### WHAT THE EXERCISE ASKS:
I would like each line of the data that holds the word "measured" copied out.

*** PROVIDED DATA ***

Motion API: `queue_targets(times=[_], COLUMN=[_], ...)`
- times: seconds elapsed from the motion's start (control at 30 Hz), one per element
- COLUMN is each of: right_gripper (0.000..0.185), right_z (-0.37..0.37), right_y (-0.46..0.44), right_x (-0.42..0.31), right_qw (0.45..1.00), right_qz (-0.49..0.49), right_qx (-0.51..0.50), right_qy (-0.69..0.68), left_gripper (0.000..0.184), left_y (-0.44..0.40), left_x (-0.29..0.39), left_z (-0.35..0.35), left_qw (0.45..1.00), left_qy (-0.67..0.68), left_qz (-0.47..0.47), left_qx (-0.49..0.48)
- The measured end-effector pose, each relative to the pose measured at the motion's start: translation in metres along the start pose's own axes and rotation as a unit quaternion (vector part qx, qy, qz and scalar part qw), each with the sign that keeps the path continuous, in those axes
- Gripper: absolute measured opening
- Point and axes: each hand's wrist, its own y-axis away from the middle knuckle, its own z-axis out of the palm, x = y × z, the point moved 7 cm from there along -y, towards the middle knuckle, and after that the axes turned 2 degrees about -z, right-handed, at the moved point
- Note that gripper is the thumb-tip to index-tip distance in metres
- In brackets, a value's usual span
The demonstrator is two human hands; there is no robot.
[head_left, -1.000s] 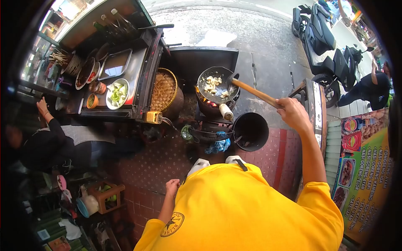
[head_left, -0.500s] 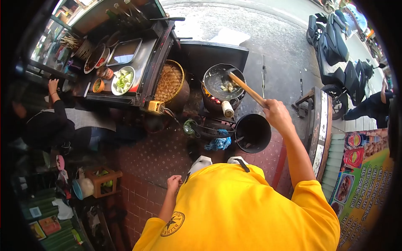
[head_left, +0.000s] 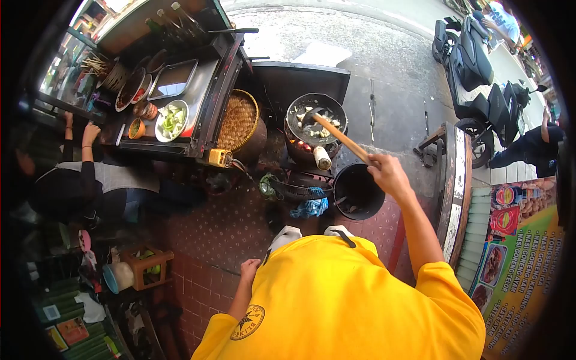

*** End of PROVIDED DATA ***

### ANSWER BELOW:
- The measured end-effector pose, each relative to the pose measured at the motion's start: translation in metres along the start pose's own axes and rotation as a unit quaternion (vector part qx, qy, qz and scalar part qw), each with the sign that keeps the path continuous, in those axes
- Gripper: absolute measured opening

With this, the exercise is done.